Interview: Sumo Cyco Go Nuts On the Underground


sumo-cyco-2For an artist to chart a new course after developing a firm reputation for a specific style of music, much risk is involved. Fans of the past can become alienated and jump ship; skeptics will contend that the shift is more of a strategic move than an attempt at rejuvenation; while those uninterested in over analysis have the right to choose if what’s new gets them going, or forces them to just go.

In the early 2000s, Skye Sweetnam was a JUNO-nominated pop star that wrote and recorded her first album at the tender age of 14. Her 2004 album Noise from the Basement, which was released through Capitol Records/EMI, shot up the charts on the back of its cutesy and catchy single “Billy S. (Shakespeare).”

While immersed in the pop landscape, Sweetnam would eventually form a relationship with vocalist and guitarist Matt Drake, who at the time was primarily focused on his ska/reggae outfit, Dodger. The two, who have also been romantically linked (out of respect, opted not to explore if this is still the case), soon became firm musical collaborators.

As the years went on, both Sweetnam and Drake began reaching crossroads in their respective careers. They didn’t hate the music they were doing, but both needed a change. It was time for something heavier: it was time for Sumo Cyco.

“Skye didn’t want to do the same kind of pop music [anymore],” shares Drake with “I didn’t get where she was coming from at first, but then she showed me some of the bands she wanted to go with – like Pantera and System of a Down. She said ‘this is what I want to sound like, but with my vocals.’ I thought it was a neat idea, so we put our heads together and came up with a couple songs that were heavy rock and had a bit of a dance feel.”

“I was going on stage with this pop persona and then I’d go backstage and want to listen to all of the rock n’ roll. There was this side of me that was waiting to get out there and start growling and screaming,” recalls Sweetnam. “In the past when I was making the transition from my pop girl [image], I didn’t know if I could pull it off or if people would take me seriously. But, I was the only person stopping me from doing it.”

sumo-cyco5As Sumo Cyco – which also features Ken Corke (bass) and Ryan Leger (drums) – began to take shape, so did the group’s uniqueness. Image wise, Sweetnam and Drake credit their huge appreciation of horror movies for their supped up horror-esque style and imagery, while the intense roaring of the quartet’s sonic landscape is easily comparable to Rob Zombie’s workings, even if Zombie’s not an attractive woman with a strong roaring, yet sometimes howling voice. To simplify it, Drake sees Sumo Cyco as “dancehall metal.” Can’t say I’ve heard that one before.

Regardless, the group has after less than a handful of years on the scene, developed quite the groundswell of support without any managerial or label support. They won Indie Week Canada in 2013 and have thus far had their music videos viewed over one million times upon YouTube – the latter is not by accident.

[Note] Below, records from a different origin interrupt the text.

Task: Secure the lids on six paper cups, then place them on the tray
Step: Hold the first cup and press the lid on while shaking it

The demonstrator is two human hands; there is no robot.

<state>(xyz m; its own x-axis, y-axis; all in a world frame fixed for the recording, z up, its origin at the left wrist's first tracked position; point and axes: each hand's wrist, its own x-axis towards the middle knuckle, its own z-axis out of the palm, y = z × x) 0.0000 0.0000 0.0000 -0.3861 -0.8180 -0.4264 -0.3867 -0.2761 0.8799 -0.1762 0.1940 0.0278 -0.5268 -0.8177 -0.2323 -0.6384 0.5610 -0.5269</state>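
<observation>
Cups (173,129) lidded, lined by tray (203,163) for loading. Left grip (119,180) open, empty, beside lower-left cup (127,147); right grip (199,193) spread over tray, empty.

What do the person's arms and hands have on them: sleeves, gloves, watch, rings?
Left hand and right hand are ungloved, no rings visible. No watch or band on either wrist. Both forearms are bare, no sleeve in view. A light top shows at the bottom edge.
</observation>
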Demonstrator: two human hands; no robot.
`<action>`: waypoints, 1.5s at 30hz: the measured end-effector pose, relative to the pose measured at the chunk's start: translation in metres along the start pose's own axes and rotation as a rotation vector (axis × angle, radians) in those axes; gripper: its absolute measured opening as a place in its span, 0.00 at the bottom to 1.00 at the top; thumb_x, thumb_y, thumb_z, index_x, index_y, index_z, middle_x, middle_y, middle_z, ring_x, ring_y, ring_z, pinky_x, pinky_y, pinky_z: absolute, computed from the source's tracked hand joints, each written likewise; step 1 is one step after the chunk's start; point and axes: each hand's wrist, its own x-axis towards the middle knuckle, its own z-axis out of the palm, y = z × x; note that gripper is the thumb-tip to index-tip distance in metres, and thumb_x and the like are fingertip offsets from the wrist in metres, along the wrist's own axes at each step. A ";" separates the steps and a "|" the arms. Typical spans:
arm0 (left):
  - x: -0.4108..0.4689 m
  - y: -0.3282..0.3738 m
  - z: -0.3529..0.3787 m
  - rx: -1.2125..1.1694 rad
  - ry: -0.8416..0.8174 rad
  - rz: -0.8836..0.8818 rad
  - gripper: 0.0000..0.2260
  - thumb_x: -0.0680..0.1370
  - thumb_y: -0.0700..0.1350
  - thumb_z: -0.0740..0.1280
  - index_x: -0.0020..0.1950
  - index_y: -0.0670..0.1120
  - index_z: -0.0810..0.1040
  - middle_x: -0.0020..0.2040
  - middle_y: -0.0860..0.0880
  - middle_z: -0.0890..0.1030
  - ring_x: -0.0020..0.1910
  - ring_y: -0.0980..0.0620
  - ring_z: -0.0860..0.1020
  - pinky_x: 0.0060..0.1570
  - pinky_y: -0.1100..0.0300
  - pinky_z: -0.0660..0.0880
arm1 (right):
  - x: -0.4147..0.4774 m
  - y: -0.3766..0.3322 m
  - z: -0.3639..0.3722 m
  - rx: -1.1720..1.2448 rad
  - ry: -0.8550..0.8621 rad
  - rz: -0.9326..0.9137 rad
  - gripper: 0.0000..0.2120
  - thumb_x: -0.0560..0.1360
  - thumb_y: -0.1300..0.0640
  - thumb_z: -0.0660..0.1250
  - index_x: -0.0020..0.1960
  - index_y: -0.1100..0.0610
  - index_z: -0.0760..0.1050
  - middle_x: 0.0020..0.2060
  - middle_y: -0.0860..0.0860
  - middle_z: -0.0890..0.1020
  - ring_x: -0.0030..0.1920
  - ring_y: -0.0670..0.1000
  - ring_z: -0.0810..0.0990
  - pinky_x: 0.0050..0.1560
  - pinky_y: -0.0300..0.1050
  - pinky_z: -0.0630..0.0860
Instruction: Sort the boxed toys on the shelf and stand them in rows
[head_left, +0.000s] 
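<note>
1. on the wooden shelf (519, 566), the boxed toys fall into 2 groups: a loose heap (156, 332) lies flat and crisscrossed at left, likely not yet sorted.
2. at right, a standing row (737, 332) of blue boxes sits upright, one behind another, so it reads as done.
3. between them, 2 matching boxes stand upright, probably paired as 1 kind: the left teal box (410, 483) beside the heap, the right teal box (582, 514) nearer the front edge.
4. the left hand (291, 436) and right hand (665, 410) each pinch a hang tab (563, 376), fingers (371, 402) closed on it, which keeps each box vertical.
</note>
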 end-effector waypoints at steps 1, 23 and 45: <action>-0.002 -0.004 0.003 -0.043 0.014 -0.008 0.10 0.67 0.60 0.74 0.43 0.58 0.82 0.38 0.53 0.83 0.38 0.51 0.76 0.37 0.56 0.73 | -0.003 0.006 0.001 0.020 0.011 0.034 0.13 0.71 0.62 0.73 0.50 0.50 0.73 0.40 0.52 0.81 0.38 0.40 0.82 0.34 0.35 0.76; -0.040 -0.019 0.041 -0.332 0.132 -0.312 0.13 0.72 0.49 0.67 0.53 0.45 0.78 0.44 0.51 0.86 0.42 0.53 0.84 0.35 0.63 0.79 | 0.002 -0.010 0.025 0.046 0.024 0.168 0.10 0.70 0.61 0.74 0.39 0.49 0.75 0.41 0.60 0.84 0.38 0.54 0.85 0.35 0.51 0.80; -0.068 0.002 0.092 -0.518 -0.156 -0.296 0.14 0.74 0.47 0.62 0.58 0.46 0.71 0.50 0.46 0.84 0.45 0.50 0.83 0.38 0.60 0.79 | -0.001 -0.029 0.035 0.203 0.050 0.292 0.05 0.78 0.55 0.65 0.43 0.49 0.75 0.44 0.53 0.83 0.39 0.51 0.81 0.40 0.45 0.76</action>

During the band’s beginnings, it was decided that the focus would be placed upon releasing a single for sale, then follow that up with an accompanying music video. Thus far, seven singles are out, and seven (official) accompanying videos have been made by the group.

“We don’t really believe so much in [making] albums,” offers Drake. “They’re dope, but I don’t know if kids are buying albums anymore. When we started this project, we thought, ‘let’s just do singles and videos.’ You can be on a label for a year and not have the type of media work that we’ve done for ourselves. We make our own rules and that makes us happy.”

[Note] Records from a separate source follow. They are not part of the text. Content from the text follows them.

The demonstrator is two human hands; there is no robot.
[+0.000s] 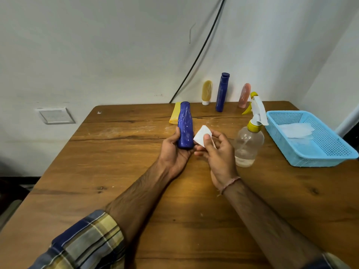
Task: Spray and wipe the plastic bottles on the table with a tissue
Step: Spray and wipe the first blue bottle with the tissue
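Left hand fast round blue bottle; right hand in pinch on tissue; white sheets in basket

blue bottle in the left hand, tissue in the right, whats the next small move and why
Probably press the tissue against the side of the blue bottle and stroke along it. The left hand grips the bottle near its base, the right hand pinches the folded tissue right beside it, and the spray bottle stands unheld on the table, so wiping looks like the step at hand.
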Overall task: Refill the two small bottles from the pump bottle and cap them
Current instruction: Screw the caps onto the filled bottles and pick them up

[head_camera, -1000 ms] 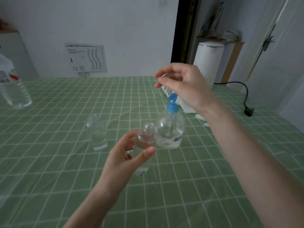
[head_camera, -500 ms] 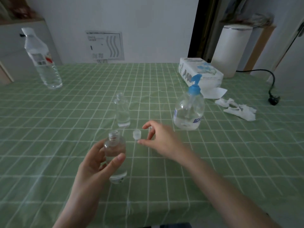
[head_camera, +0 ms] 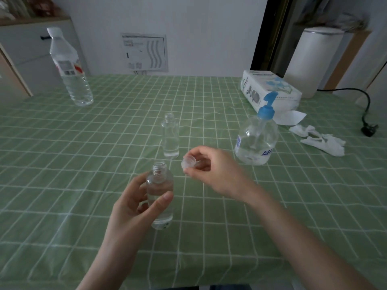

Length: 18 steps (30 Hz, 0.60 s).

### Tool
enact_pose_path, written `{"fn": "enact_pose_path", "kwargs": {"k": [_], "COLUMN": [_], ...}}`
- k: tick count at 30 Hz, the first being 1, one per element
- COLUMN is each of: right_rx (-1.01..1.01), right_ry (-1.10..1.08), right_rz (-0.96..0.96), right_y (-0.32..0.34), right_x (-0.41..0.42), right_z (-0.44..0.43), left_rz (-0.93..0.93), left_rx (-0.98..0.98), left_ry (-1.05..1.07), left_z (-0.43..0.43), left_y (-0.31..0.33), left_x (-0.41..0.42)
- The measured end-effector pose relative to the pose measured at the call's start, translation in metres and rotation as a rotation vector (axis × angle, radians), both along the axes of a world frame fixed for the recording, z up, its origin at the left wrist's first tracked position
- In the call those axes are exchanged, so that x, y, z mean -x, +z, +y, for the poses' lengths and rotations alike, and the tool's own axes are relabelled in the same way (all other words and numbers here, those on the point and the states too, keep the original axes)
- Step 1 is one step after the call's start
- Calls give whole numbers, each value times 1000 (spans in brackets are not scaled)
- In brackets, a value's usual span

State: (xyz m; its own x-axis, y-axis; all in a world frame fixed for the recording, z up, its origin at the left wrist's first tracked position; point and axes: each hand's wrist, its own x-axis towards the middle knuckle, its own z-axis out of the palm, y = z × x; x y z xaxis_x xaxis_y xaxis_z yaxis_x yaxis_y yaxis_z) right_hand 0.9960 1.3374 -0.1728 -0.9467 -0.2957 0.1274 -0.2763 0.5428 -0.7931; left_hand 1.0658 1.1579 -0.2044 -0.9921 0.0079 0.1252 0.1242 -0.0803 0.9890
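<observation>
At frame center, the left hand (head_camera: 136,206) grips 1 uncapped small bottle (head_camera: 160,195) upright. The right hand (head_camera: 213,170) pinches a clear cap (head_camera: 189,162) beside its neck. The pump bottle (head_camera: 256,139) stands center right on the worktop (head_camera: 83,164).

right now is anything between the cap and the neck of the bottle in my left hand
Nothing visible. The cap, pinched in the right hand, hangs just right of the open neck of the small bottle the left hand holds; only air lies between.
</observation>
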Motion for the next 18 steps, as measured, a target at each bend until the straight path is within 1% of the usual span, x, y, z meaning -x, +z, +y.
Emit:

sumo-cyco-1Although the strategy has worked thus far, Drake admits that a full-length album is set for release this year, hopefully by the spring. While label interest hasn’t forced this move, he explains that part of the deal with receiving funding support from FACTOR was that an album needed to be made. Now, the group is just waiting to sort out distribution details. Fans of Sumo Cyco videos fear not, those will still come, and as Drake explains, all songs from this album will have one and they’ll connect to tell an entire story.

Needless to say, the bigger the Sumo Cyco cavalcade gets, the more Sweetnam will have to encounter the faces that recognize her from the past and are forced to adapt to where she’s at now. From this writer’s perspective, she doesn’t appear terribly concerned.

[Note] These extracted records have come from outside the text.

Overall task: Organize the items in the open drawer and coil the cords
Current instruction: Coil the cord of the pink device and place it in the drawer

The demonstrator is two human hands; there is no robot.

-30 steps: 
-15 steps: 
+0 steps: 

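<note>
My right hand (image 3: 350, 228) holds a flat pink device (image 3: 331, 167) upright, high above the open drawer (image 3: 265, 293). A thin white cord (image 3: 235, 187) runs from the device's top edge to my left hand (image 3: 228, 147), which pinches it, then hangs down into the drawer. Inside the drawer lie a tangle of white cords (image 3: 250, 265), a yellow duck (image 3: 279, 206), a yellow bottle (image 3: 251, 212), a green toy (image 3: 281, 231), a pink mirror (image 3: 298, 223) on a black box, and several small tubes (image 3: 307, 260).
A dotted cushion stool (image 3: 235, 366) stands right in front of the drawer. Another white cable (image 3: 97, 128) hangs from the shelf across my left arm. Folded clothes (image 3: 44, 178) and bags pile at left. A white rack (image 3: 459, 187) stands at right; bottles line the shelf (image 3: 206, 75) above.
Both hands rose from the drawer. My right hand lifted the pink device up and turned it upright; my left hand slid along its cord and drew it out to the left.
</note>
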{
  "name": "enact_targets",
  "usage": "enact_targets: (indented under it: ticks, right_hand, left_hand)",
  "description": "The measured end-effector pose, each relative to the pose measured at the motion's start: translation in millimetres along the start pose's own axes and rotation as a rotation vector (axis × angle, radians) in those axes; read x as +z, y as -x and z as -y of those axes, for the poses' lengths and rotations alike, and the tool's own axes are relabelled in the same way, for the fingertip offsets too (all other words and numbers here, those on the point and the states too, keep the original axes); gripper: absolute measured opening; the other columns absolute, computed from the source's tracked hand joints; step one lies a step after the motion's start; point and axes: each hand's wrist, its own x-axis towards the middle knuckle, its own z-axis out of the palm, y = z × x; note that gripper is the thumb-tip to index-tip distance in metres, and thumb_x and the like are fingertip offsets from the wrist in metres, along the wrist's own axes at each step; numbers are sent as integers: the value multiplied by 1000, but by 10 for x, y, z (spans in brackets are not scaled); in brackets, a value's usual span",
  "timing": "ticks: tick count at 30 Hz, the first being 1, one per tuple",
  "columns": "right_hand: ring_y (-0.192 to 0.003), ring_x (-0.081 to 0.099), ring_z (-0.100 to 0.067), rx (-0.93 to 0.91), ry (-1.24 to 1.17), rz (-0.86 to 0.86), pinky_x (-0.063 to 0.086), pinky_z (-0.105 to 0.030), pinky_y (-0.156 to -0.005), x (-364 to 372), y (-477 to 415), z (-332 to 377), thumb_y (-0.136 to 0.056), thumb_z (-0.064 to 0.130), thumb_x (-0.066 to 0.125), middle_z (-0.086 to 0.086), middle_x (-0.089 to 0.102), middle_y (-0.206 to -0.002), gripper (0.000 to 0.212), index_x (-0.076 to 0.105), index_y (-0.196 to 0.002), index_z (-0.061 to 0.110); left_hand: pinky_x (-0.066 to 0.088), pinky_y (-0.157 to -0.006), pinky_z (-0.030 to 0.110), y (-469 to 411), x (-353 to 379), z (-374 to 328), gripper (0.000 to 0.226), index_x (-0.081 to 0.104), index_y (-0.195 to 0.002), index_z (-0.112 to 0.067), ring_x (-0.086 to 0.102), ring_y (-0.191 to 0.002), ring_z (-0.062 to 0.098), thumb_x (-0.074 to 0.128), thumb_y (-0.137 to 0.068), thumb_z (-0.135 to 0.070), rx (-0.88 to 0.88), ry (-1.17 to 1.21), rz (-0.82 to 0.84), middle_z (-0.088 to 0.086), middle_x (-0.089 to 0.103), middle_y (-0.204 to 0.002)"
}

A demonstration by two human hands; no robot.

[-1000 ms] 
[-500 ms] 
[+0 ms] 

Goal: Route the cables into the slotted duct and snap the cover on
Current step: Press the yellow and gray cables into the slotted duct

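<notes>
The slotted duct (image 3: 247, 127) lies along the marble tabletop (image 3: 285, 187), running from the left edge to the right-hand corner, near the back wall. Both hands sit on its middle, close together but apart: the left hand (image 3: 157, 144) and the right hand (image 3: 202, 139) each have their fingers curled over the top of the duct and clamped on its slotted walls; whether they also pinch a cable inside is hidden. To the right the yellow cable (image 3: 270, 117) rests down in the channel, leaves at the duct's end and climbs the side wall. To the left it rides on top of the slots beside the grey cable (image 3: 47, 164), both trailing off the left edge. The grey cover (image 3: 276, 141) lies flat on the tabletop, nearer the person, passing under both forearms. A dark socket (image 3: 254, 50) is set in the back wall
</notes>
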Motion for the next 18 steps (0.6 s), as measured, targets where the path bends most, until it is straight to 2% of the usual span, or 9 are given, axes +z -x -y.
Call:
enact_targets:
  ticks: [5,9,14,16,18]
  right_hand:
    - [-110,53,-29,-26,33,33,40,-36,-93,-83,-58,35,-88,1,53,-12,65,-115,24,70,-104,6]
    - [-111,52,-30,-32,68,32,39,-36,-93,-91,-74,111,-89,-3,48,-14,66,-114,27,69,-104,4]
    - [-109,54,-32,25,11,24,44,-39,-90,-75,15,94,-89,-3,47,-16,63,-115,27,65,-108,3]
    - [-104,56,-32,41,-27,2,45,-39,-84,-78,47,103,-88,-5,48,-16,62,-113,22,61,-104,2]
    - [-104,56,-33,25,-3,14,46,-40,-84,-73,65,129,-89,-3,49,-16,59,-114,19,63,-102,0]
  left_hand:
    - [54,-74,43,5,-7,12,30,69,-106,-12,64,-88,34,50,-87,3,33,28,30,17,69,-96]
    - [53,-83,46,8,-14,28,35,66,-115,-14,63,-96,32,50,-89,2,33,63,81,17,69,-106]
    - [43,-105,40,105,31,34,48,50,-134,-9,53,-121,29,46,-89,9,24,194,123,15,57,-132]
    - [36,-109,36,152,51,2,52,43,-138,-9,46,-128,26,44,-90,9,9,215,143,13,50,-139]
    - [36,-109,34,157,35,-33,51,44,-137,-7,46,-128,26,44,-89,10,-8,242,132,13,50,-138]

“The best reaction I find is when people don’t recognize me and then it clues in later – they’re rocking out to these psycho jams and they realize ‘hey, oh my God, you’re that girl that had that song back in the day.’ It’s fun for me,” says Sweetnam.

“To think at 14 I was singing ‘I don’t need to read Billy Shakespeare,’ that was pretty cool,” she continues. “I was really saying what I felt at that time. With everyone, if you look back 10 years and think of what you were doing and what you were into, you’re going to roll your eyes a little bit. [But] I’m not running away from anything – I’m evolving.”